**What to produce:** Repeat the whole listing, keeping every word and every line intact.

---*---

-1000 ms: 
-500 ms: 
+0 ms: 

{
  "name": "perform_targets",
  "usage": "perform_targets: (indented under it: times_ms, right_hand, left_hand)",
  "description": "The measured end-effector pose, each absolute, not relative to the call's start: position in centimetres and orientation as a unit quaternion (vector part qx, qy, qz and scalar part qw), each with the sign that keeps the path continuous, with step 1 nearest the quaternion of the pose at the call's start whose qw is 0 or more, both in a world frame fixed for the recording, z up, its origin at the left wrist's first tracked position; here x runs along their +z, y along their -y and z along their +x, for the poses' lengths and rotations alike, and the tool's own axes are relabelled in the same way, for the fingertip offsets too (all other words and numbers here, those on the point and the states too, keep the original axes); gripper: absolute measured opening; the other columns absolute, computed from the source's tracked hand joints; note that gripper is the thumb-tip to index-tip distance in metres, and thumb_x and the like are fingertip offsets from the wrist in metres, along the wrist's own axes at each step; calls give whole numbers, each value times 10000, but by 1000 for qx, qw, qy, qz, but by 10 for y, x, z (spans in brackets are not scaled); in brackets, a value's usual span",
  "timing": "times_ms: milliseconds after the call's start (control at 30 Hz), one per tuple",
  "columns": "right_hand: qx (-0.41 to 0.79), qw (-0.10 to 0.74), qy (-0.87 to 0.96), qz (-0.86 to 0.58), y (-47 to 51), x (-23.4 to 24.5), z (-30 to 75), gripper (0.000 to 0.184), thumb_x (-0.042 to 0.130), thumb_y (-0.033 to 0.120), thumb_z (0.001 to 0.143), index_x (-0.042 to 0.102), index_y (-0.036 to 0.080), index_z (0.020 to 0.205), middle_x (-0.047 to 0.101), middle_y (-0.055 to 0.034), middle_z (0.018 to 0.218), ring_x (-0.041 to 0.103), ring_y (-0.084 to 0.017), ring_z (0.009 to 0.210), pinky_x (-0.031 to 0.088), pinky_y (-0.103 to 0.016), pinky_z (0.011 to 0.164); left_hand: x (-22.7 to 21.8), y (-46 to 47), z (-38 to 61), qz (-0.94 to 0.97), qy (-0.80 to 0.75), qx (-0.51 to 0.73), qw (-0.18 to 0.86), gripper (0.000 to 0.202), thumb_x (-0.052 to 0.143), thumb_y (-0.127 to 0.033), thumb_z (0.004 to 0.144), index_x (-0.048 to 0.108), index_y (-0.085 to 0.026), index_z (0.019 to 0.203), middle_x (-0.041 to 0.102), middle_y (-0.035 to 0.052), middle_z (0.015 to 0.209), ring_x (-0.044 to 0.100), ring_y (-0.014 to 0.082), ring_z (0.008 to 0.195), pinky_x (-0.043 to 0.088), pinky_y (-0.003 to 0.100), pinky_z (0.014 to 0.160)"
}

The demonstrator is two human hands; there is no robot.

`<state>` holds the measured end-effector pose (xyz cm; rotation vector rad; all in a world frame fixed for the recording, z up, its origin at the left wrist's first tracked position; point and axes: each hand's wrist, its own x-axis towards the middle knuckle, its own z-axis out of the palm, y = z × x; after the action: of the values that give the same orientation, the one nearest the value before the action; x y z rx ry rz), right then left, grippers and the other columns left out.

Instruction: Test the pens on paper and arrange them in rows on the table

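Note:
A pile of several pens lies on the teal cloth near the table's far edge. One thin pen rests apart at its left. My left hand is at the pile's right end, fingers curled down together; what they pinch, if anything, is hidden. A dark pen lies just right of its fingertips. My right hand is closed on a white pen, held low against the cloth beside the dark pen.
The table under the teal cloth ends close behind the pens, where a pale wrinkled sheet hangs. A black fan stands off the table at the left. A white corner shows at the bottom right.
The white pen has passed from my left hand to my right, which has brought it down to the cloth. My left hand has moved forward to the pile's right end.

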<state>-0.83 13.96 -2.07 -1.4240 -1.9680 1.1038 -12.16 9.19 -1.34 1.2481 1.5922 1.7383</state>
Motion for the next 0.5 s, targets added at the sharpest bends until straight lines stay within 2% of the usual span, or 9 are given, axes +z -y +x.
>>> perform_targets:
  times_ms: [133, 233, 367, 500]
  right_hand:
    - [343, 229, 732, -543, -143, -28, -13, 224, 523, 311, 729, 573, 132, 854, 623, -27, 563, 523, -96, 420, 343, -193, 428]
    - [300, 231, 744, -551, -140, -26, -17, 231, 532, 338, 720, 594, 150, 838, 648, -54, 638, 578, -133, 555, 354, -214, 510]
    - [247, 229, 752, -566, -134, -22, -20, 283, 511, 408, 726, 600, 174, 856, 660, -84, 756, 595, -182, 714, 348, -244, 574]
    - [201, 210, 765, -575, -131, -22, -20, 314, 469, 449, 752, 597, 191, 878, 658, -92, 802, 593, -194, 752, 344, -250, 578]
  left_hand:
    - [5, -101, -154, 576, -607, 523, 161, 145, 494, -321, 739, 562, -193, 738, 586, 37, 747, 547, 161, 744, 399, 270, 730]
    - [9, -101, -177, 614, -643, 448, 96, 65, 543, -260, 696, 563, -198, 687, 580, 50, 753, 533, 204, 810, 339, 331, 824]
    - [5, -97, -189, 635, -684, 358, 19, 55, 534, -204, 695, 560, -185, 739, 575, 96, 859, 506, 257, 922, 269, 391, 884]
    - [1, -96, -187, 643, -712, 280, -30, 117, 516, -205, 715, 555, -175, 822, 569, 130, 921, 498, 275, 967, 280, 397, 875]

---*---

**Worked solution:**
-1000 ms: 
-500 ms: 
+0 ms: 

{
  "name": "perform_targets",
  "usage": "perform_targets: (indented under it: times_ms, right_hand, left_hand)",
  "description": "The measured end-effector pose, each absolute, not relative to the call's start: position in centimetres and orientation as a unit quaternion (vector part qx, qy, qz and scalar part qw), each with the sign that keeps the path continuous, with step 1 nearest the quaternion of the pose at the call's start whose qw is 0 or more, both in a world frame fixed for the recording, z up, its origin at the left wrist's first tracked position; here x runs along their +z, y along their -y and z along their +x, for the poses' lengths and rotations alike, and the tool's own axes are relabelled in the same way, for the fingertip offsets too (all other words and numbers here, those on the point and the states too, keep the original axes); gripper: absolute measured opening; the other columns absolute, computed from the source's tracked hand joints; note that gripper is the thumb-tip to index-tip distance in metres, and thumb_x and the like are fingertip offsets from the wrist in metres, along the wrist's own axes at each step; calls give whole numbers, each value times 10000, but by 1000 for qx, qw, qy, qz, but by 10 for y, x, z (spans in brackets are not scaled); in brackets, a value's usual span",
  "timing": "times_ms: milliseconds after the call's start (control at 30 Hz), one per tuple",
  "columns": "right_hand: qx (-0.41 to 0.79), qw (-0.10 to 0.74), qy (-0.87 to 0.96), qz (-0.86 to 0.58), y (-47 to 51), x (-23.4 to 24.5), z (-30 to 75), gripper (0.000 to 0.184), thumb_x (-0.042 to 0.130), thumb_y (-0.033 to 0.120), thumb_z (0.001 to 0.143), index_x (-0.042 to 0.102), index_y (-0.036 to 0.080), index_z (0.020 to 0.205), middle_x (-0.047 to 0.101), middle_y (-0.055 to 0.034), middle_z (0.018 to 0.218), ring_x (-0.041 to 0.103), ring_y (-0.084 to 0.017), ring_z (0.009 to 0.210), pinky_x (-0.031 to 0.088), pinky_y (-0.103 to 0.016), pinky_z (0.011 to 0.164); left_hand: x (-22.7 to 21.8), y (-46 to 47), z (-38 to 61), qz (-0.94 to 0.97), qy (-0.80 to 0.75), qx (-0.51 to 0.73), qw (-0.18 to 0.86), gripper (0.000 to 0.202), thumb_x (-0.052 to 0.143), thumb_y (-0.127 to 0.033), thumb_z (0.004 to 0.144), index_x (-0.048 to 0.108), index_y (-0.085 to 0.026), index_z (0.019 to 0.203), middle_x (-0.041 to 0.102), middle_y (-0.035 to 0.052), middle_z (0.015 to 0.209), ring_x (-0.044 to 0.100), ring_y (-0.014 to 0.082), ring_z (0.008 to 0.195), pinky_x (-0.043 to 0.088), pinky_y (-0.003 to 0.100), pinky_z (0.014 to 0.160)"
}

The demonstrator is two human hands; there is no robot.

`<state>` holds the measured end-effector pose (xyz cm; rotation vector rad; all in a world frame fixed for the recording, z up, its origin at the left wrist's first tracked position; point and axes: each hand's wrist, its own x-axis towards the middle knuckle, its own z-axis out of the palm, y = z × x; after the action: of the values that give the same orientation, the one nearest the value before the action; x y z rx ry rz), right then left, grippers and the other columns left out.

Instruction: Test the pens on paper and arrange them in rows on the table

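Note:
A pile of several pens lies on the teal cloth near the table's far edge. One thin pen rests apart at its left. My left hand is at the pile's right end, fingers curled down together; what they pinch, if anything, is hidden. A dark pen lies just right of its fingertips. My right hand is closed on a white pen, held low against the cloth beside the dark pen.
The table under the teal cloth ends close behind the pens, where a pale wrinkled sheet hangs. A black fan stands off the table at the left. A white corner shows at the bottom right.
The white pen has passed from my left hand to my right, which has brought it down to the cloth. My left hand has moved forward to the pile's right end.
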
<state>-0.83 13.96 -2.07 -1.4240 -1.9680 1.1038 -12.16 9.19 -1.34 1.2481 1.5922 1.7383</state>
Motion for the next 0.5 s, targets added at the sharpest bends until straight lines stay within 2% of the usual span, or 9 are given, axes +z -y +x.
>>> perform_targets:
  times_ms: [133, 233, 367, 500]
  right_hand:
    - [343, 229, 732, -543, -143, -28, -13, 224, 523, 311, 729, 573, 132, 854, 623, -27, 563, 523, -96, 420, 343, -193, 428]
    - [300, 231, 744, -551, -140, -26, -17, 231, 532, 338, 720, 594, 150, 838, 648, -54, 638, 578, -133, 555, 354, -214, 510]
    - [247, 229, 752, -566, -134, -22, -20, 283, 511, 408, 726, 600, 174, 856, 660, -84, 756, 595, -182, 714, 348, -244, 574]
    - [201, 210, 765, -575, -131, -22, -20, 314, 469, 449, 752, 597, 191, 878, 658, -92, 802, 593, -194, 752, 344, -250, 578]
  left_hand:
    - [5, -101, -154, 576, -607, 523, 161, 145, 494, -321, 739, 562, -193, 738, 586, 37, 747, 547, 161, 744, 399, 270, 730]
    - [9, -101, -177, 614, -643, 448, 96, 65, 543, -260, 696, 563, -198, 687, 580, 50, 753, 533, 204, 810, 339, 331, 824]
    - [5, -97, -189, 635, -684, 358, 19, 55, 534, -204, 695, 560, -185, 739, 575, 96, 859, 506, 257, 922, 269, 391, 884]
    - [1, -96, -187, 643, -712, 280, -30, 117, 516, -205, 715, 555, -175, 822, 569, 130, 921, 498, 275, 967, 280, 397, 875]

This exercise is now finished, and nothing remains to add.